= WHAT YOU SHOULD DO =
In the data below, find the line containing "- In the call", then set down that line and every later line up to and including the line containing "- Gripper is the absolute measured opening", exactly.

= COLLECTED DATA =
■ ■ ■ ■ ■ ■ ■

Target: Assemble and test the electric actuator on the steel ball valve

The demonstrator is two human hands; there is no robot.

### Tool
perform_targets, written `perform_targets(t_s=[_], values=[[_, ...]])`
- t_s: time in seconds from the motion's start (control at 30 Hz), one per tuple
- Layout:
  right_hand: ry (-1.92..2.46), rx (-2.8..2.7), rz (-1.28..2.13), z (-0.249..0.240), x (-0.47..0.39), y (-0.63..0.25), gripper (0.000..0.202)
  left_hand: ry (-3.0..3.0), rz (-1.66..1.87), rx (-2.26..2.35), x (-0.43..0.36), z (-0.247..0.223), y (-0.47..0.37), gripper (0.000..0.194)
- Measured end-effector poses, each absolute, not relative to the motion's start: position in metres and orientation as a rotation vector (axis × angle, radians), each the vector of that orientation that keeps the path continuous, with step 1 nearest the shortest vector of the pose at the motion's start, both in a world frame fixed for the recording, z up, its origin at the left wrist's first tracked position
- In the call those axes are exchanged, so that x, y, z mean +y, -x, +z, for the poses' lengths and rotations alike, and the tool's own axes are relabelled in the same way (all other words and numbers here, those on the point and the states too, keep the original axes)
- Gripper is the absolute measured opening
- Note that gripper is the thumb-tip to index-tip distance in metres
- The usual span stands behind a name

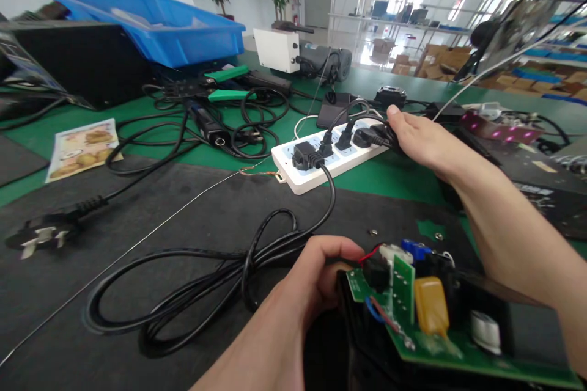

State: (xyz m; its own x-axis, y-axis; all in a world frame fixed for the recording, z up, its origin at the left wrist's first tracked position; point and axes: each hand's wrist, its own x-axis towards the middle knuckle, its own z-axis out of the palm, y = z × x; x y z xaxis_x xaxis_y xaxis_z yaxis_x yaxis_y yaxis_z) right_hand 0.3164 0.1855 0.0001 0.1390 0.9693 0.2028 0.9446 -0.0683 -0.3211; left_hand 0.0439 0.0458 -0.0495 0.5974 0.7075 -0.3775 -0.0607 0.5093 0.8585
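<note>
A green circuit board [413, 330] with a yellow capacitor, blue connectors and wires is seated in a black housing at the lower right. My left hand [316, 275] is closed at the left edge of this unit, its fingertips beside a red wire. Beyond it, a white power strip [339, 159] lies slanted with several black plugs in it. At the strip's right end, my right hand [417, 140] closes around black cords; its lower fingers are hidden. A coiled black power cord [220, 281] runs from the strip's nearest plug [306, 156] across the dark mat.
A loose three-pin plug [46, 232] lies at the left, near a printed picture card [85, 148]. Behind are tangled cables, green-handled pliers [229, 84], a blue bin [183, 30] and a motor [321, 61]. A thin wire [137, 247] crosses the mat. Electronics [504, 125] stand at right.
</note>
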Motion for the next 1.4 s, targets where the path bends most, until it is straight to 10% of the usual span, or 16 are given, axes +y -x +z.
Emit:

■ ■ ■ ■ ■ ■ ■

= EXERCISE ANSWER =
- In the call those axes are exchanged, so that x, y, z mean +y, -x, +z, for the poses' lengths and rotations alike, and the tool's own axes are relabelled in the same way (all other words and numbers here, those on the point and the states too, keep the original axes)
- Gripper is the absolute measured opening

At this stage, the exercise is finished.